Gülden’in teklifiyle ona dönüp başımı onaylamaz şekilde salladım. ‘Davetin için teşekkür ederim, arkadaşımın yanına gitmem gerekiyor.’ Dedim, gözlerimin ona değmemesi için tüm gayretimi kullanıp oturan herkesle göz teması kurarak başımla selam verdim. Bir adım atarak arkama döndüğümde ileride ayakta durup tek kolunu havaya kaldırarak sallayan Dolunay’ı gördüm.

‘DEVİN EFİL! GELİYOR MUSUN?’

Gülümseyerek kafamı salladım. Kafa hareketimi ne kadar gördü, gördüyse anladı mı bilmeden yürümeye başladım. Arkamda bıraktıklarımla çok mesafeyi aşmamıştım ki onun soru dolu sesini duydum.

‘O.. o sadece arkadaşın değil mi?’

Adımlarım bıçak gibi kesildi. Sesinde ki ton başka bir yerden olsaydı arkama dönme tenezzülünde bile bulunmadan çok ters bir tepki vererek ayrılırdım ama soruş tarzı neredeyse beni güldürecekti. Hem biliyor gibi hem emin değil gibiydi.

‘Arkadaşım.’

Arkamda yine dönmedim ama sesim sert veya öfkeli çıkmadı. Tam tersine yumuşak ve zarif bir şekilde cevapladım. Başka bir şey demesine izin vermeyerek oradan ayrılmak da en iyi yol gibi geldi.

Dolunay’ın yanına vardığımda elinde bir adet siyah poşet vardı. ‘Benimle içer misin?’ dedi elindeki poşeti hafifçe havaya kaldırarak. Poşete hiç bakmadan dudaklarında ki yalan gülümsemeyi de es geçerek kırıklarla dolu gözlerine baktım.

Dertleşmek istiyordu.

‘Bir de soruyor musun? Nerede içiyoruz?’

‘Sarhoş olamayacağımızı bilerek birer şişe aldım sadece ikimize de.’

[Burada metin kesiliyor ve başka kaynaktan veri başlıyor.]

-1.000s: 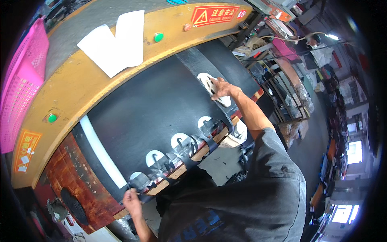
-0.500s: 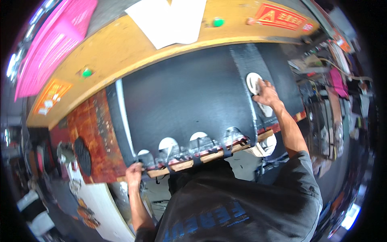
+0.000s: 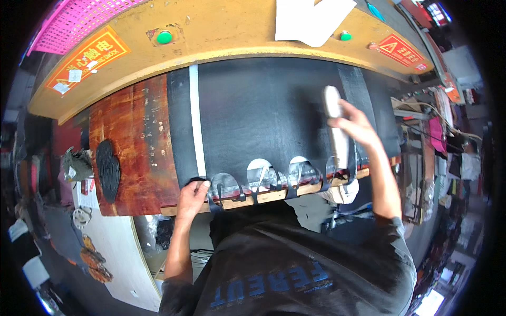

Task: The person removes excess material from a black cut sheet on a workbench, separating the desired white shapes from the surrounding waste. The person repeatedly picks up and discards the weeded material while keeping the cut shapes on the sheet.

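A wide black sheet (image 3: 263,116) lies over the board, with rounded cut-outs and thin strips along its near edge. At the sheet's near left corner, my left hand (image 3: 193,198) has its thumb and fingers closed on the edge, just below a white stripe (image 3: 196,121). My right hand (image 3: 354,125) grips a long, white, sole-shaped block (image 3: 338,142) from its right side, over the right part of the sheet. The block appears raised and tilted onto its edge; motion blurs it slightly.
A yellow machine beam (image 3: 221,45) with green buttons (image 3: 164,37) spans the far side. On the left of the worn reddish board (image 3: 134,137) rests a black sole-shaped piece (image 3: 108,171). White sheets (image 3: 311,23) and a pink basket (image 3: 79,26) sit above the beam.
The white block, lying flatter on the sheet before, has been lifted and turned on edge in my right hand. My left hand stays at the sheet's corner. The whole view has shifted.
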`<state>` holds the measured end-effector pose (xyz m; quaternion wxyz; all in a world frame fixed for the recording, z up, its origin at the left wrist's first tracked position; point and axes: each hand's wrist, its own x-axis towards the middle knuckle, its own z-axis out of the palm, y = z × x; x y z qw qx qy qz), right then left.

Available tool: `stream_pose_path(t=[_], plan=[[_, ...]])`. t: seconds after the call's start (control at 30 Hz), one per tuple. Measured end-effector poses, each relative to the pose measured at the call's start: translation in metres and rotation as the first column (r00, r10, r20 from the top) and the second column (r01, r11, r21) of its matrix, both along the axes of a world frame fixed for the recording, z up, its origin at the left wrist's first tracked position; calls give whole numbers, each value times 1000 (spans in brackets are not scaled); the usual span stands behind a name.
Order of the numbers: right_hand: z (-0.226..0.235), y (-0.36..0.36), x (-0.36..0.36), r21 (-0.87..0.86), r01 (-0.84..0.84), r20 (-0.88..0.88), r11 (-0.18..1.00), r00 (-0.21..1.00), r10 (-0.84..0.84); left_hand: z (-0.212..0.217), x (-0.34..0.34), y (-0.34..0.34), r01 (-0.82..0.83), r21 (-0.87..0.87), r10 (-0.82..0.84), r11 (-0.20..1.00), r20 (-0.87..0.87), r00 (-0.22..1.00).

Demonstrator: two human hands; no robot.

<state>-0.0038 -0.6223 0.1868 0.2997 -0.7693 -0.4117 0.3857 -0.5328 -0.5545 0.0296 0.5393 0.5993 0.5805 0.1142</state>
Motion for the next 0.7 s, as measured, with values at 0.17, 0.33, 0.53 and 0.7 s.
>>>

‘İyi yapmışsın. Nerede içiyoruz?’

‘Çiftlik sahiplerinden izin aldım. Girişte bir çatı çıkıntısı var. Altında ise iki tane bank. Orada otururuz diye düşündüm.’ Dedi, yanımda yürüyüp fısıltıyla konuşurken. Bütün gün gülümsemiş, başkalarının yaptığı esprilere kahkahalar atmıştı. Sohbetlere katılmış hatta kendisi bile espri yapmıştı. Şimdi ise güvenli alanda hissediyor gibiydi fısıltıyla konuşması, sohbetin içine espri yerleştirmemesi bundan olmalıydı.

‘İyi düşünmüşsün.’

İkimizde herkesten uzak olan o tarif ettiği banklara vardık. Karşılıklı olan tahta banklara oturduk. Dolunay poşetten şişeleri çıkarttı. Birini bana diğerine kendine alıp poşeti de montunun cebine sıkıştırdı.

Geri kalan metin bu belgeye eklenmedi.